_Task objective_
Search the entries for the word "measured" and return every line where it is found.
---------- Records
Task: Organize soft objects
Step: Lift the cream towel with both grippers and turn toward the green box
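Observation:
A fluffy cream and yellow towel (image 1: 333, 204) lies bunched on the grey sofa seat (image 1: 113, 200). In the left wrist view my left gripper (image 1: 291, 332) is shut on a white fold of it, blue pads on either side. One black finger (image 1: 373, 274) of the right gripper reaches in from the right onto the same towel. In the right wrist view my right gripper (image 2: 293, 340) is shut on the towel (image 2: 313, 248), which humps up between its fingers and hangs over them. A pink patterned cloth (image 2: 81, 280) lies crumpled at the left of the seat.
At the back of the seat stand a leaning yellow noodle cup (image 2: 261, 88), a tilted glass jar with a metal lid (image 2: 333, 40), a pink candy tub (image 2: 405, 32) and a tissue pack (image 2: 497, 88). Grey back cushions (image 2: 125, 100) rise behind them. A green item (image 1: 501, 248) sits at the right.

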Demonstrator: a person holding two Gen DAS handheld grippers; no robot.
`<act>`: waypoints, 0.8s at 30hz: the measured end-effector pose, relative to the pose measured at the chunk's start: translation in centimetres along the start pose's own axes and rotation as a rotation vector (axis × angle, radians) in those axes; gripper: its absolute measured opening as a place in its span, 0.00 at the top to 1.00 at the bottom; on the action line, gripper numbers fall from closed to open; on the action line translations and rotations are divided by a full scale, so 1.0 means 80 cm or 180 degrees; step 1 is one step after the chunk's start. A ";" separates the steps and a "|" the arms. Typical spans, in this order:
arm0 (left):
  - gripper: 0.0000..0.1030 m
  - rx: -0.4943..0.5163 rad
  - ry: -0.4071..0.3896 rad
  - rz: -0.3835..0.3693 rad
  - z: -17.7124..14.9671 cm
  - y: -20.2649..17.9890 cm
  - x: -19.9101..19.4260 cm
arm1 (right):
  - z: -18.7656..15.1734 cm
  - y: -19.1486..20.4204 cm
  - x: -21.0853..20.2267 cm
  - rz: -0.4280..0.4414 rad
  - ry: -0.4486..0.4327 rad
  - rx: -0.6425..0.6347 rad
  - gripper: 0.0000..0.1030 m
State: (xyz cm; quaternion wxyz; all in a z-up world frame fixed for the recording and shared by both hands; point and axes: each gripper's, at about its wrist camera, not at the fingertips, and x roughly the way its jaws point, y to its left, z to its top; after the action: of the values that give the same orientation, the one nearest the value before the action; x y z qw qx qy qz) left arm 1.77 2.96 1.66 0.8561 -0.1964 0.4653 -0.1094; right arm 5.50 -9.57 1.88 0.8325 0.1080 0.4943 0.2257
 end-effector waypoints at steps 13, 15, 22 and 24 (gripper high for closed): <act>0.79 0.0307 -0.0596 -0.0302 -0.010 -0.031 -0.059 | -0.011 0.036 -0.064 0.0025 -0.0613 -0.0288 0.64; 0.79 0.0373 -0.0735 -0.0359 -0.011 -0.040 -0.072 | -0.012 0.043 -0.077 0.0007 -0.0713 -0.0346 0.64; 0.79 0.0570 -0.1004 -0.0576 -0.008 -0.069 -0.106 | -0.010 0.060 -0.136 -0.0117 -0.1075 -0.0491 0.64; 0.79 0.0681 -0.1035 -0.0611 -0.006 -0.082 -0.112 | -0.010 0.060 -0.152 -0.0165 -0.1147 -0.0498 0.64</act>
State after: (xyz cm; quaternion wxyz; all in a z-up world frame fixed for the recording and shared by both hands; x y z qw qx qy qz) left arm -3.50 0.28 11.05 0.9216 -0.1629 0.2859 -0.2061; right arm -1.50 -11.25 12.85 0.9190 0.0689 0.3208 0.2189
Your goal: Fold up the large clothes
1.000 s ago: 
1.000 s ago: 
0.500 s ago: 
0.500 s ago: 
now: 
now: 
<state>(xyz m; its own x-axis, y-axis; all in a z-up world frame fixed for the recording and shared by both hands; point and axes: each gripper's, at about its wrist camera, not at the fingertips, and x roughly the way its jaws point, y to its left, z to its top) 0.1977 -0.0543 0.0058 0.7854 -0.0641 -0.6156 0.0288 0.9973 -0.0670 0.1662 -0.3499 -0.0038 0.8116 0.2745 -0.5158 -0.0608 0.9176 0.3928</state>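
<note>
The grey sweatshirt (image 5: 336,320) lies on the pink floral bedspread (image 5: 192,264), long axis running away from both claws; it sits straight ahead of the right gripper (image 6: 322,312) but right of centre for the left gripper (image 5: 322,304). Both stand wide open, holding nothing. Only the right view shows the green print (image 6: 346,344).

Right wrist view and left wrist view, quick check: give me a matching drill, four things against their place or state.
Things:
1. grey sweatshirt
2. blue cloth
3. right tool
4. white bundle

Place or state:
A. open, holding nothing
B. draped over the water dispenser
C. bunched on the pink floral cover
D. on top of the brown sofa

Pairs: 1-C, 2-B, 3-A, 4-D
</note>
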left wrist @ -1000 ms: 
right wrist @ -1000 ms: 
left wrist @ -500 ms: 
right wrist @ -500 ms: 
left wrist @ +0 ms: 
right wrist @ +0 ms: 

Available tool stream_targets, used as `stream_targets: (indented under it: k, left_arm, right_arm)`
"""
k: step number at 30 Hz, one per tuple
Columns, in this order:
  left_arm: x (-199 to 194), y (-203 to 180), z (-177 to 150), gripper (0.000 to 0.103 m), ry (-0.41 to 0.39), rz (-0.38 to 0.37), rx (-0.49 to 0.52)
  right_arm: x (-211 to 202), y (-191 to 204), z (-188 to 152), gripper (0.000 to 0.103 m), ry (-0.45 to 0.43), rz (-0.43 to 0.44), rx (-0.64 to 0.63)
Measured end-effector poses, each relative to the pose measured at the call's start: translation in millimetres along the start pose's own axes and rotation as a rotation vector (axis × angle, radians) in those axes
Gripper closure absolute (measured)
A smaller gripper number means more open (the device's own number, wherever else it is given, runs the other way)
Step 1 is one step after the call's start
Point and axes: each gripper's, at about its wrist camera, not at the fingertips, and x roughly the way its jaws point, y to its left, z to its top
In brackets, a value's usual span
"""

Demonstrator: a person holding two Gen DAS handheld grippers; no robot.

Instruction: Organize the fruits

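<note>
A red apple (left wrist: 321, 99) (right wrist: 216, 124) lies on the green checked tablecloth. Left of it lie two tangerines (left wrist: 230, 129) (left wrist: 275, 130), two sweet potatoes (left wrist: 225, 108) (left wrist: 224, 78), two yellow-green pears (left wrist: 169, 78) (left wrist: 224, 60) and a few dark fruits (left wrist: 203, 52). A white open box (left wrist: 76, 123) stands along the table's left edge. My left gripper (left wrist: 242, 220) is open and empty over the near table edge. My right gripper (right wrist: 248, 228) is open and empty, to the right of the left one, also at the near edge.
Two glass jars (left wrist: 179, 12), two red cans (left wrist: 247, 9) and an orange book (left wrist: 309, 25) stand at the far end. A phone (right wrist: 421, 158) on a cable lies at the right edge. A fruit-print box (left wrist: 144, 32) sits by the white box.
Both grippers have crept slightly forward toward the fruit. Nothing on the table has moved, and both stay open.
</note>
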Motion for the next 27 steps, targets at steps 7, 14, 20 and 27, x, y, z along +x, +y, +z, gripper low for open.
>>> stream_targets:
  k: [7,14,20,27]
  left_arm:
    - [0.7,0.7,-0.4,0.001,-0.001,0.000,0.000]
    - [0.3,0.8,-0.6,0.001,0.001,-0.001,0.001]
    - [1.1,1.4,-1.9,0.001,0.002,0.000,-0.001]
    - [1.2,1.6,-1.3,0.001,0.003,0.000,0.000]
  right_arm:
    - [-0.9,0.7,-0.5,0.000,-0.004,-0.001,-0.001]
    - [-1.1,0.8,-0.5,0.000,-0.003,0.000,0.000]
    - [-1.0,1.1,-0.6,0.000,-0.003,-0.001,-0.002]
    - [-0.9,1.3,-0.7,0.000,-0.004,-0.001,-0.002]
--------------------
_Problem solution_
`<act>`: waypoints, 0.8s at 30hz: the measured end-effector pose, relative to the pose measured at the chunk's start: translation in centimetres along the start pose's own axes and rotation as a rotation vector (axis × angle, radians) in those axes; gripper: its absolute measured opening as a place in its span, 0.00 at the top to 1.00 at the bottom; on the action line, gripper numbers fall from closed to open; on the action line translations and rotations are divided by a full scale, so 1.0 means 80 cm or 180 degrees; step 1 is one step after the chunk's start. A ";" separates the steps and a "|" the arms. Typical spans, in this order:
Measured end-effector poses, each relative to the pose measured at the call's start: translation in millimetres along the start pose's own axes and rotation as a rotation vector (axis × angle, radians) in those axes
Gripper closure absolute (measured)

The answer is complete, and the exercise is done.